Count the lines in the records below that contain the word "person", and give only that number.

------ TASK INPUTS ------

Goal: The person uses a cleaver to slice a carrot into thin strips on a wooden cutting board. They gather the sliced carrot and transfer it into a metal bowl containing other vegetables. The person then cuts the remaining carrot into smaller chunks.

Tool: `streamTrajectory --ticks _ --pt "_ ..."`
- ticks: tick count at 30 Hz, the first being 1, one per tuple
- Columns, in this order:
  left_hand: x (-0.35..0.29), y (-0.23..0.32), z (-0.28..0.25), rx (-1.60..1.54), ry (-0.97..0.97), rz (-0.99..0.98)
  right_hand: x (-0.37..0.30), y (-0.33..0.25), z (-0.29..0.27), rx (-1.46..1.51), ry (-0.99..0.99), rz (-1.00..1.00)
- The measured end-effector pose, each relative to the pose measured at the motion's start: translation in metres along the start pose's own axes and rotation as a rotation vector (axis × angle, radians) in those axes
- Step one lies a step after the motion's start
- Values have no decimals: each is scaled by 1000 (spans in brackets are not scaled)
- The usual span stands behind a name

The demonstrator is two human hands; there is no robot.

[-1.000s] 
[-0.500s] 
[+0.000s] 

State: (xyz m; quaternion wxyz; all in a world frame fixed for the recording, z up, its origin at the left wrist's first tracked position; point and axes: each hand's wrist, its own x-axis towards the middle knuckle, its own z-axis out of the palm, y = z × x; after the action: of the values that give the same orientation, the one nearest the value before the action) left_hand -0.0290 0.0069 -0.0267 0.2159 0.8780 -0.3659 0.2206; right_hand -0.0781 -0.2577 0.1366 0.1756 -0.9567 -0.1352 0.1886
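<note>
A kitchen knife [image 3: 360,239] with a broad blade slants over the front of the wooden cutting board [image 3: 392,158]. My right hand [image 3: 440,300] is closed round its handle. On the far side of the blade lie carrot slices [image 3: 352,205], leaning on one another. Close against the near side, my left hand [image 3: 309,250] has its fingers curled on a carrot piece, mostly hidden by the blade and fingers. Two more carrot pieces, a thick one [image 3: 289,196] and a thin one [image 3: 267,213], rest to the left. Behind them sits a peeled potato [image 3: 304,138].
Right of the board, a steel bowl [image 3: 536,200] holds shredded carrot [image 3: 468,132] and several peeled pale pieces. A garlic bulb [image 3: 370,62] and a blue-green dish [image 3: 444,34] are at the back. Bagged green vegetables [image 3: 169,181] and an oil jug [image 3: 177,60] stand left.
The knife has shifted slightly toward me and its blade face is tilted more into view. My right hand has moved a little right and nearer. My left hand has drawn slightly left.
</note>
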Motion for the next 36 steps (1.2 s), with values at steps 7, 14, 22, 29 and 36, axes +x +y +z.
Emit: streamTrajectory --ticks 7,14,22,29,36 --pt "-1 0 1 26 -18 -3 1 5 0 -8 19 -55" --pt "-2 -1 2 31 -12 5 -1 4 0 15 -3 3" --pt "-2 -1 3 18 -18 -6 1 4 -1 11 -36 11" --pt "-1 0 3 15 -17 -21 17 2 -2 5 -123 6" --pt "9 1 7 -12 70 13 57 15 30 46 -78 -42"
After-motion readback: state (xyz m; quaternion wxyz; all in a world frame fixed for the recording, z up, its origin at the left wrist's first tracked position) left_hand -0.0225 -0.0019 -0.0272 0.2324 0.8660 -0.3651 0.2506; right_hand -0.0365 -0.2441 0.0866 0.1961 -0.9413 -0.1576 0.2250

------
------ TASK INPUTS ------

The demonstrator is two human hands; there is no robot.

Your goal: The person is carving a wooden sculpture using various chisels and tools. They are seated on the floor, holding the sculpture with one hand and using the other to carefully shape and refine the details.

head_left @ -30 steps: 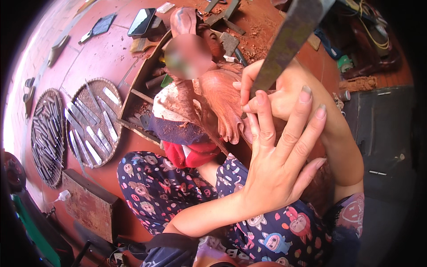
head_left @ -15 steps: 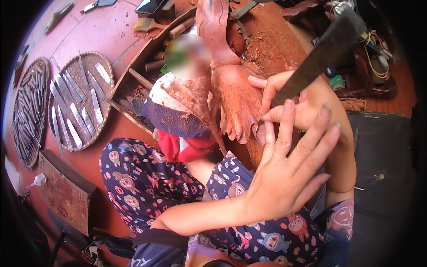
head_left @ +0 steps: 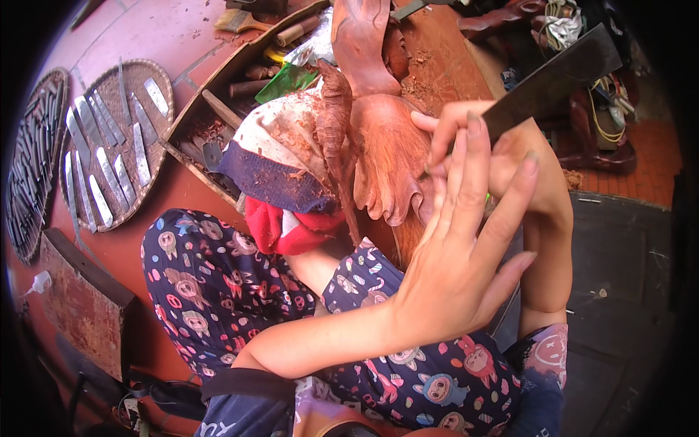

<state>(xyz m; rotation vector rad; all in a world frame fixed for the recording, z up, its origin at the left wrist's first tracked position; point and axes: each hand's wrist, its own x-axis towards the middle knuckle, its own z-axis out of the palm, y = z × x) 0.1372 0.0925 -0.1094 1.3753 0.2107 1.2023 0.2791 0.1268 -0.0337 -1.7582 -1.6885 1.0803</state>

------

**THE COMPLETED TASK**:
2